This will be my last reflection on the Emergence Christianity event that I attended two weekends ago. The event was put together to celebrate Phyllis Tickle‘s newest book, Emergence Christianity. We met to hear Phyllis give some keynote talks, had a couple panels of some of Phyllis’s friends, and then had some opportunities for PechaKucha presentations by other speakers.
For Phyllis’s talks at Emergence Christianity, she did kind of an overview of Christian history, showing all of the threads of emergence Christianity that have been leading to the place that we find ourselves in the church now.
But if I’m honest, I have to say that I never really liked history. Maybe it’s some bitterness that I’m holding on to because I only got a 2 on the AP US History Exam that I took my junior year of high school, I don’t know. But history classes were always my least favorite in college and in seminary. History just bores me.
Now, please don’t give me any of that chronological snobbery stuff…or lecture me on the merits of knowing our history so that we don’t repeat it. I get that. I intellectually understand the importance of knowing history, it just bores me. So, unfortunately, while Phyllis is brilliant, engaging, funny and is able to lecture for hours without any type of notes or prompts (which I find amazing)…I wasn’t really very engaged for her presentations.
I loved the PechaKucha presentations, which is where I think we finally got to see some glimpses of emergence Christanity. And I think the panel got into some more interesting conversations as well. But I did hear others, as well, share about how they’re done talking about the past, the history and spending so much time discussing “how” we got where we are. People are ready to look toward the horizon and talk about what we’re going to do now that we’re here.

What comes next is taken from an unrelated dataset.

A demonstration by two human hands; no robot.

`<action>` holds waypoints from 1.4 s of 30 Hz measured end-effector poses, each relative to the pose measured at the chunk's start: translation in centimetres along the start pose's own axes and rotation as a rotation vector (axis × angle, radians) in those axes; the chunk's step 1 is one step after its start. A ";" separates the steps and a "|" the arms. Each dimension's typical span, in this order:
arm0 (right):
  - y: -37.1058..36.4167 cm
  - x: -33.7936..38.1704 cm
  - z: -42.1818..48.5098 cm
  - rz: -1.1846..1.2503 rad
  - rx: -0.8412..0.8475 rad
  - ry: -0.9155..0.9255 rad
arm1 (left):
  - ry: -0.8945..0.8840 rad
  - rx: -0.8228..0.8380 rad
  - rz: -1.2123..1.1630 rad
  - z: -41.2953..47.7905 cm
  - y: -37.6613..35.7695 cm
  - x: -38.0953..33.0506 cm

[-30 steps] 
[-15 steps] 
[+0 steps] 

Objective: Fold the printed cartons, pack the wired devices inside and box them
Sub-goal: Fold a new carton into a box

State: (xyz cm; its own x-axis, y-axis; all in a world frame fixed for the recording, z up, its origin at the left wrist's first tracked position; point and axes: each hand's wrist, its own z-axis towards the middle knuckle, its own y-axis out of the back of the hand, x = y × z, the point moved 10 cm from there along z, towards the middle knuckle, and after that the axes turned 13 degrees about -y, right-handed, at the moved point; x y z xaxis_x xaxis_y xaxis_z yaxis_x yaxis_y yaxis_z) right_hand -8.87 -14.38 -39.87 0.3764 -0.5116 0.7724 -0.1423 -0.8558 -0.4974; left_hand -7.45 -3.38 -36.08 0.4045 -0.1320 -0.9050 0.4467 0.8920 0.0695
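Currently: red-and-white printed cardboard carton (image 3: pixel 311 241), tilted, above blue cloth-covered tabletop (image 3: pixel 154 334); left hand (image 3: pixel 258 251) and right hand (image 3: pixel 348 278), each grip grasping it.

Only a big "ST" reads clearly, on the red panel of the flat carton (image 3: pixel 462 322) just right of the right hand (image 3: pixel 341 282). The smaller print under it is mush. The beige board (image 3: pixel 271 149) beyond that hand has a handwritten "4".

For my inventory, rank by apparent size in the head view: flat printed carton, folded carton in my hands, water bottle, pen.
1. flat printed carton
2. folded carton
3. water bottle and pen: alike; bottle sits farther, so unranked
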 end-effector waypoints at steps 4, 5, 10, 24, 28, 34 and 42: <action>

This is something that sounds exciting to me, and part of why I did my PechaKucha presentation on Theology Pub. I had a lot of people coming up to me, very excited about that type of ministry, and I think that people are hungry for those types of practical examples of what might be emerging.

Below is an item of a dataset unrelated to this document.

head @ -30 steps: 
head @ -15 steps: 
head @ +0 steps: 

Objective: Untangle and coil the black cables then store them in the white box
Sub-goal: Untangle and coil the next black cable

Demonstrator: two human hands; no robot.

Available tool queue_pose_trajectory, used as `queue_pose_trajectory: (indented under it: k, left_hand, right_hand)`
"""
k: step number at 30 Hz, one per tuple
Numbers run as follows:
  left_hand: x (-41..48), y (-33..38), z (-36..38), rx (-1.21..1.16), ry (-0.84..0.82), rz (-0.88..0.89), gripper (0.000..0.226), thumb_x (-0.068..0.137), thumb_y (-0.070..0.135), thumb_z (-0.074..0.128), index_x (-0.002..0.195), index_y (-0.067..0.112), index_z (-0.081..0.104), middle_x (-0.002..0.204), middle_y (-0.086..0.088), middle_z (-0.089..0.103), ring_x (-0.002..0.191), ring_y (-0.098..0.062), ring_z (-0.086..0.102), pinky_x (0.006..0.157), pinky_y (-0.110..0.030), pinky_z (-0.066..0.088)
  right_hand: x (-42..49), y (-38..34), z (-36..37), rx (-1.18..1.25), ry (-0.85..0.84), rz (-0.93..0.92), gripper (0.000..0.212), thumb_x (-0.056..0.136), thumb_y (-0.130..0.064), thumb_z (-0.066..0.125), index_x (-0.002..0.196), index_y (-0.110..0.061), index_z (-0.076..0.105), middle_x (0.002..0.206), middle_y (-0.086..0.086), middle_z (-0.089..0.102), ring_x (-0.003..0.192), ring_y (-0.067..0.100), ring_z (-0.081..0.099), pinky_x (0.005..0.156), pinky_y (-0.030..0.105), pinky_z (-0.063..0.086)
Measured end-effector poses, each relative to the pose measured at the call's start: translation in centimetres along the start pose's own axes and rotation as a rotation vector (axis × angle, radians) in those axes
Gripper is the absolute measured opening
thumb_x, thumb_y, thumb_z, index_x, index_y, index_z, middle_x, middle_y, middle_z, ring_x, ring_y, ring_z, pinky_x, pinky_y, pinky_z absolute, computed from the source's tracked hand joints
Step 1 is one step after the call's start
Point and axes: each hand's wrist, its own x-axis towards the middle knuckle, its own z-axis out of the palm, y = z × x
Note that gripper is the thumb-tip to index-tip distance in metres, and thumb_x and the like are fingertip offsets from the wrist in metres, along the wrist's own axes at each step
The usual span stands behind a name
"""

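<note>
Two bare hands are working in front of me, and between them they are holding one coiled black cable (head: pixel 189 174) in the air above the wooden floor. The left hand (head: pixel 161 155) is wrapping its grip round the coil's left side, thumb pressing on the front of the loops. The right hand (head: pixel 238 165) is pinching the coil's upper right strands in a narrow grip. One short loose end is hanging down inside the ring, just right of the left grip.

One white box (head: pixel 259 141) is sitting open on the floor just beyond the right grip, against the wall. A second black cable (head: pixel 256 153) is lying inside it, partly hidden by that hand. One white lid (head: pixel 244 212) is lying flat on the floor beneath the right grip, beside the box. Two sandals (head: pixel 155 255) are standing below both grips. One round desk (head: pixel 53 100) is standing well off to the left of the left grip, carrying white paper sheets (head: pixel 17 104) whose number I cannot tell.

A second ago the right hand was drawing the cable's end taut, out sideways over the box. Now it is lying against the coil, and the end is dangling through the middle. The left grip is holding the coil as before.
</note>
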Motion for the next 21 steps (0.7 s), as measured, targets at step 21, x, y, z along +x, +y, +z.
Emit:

So I’m guessing that in future events (especially ones organized by my friends Tony & Doug of The JoPa Group), that we’re going to see a shift in content from talking about history to talking about the present and the future. From describing what the past church looked like to thinking creatively about what this new emergence Christianity actually looks like today, and for future generations. And that’s what excites me about the future of this conversation, no matter what you call it: emergent, emerging, emergence…something is changing, and hopefully we can be a part of those who are helping to usher that change in.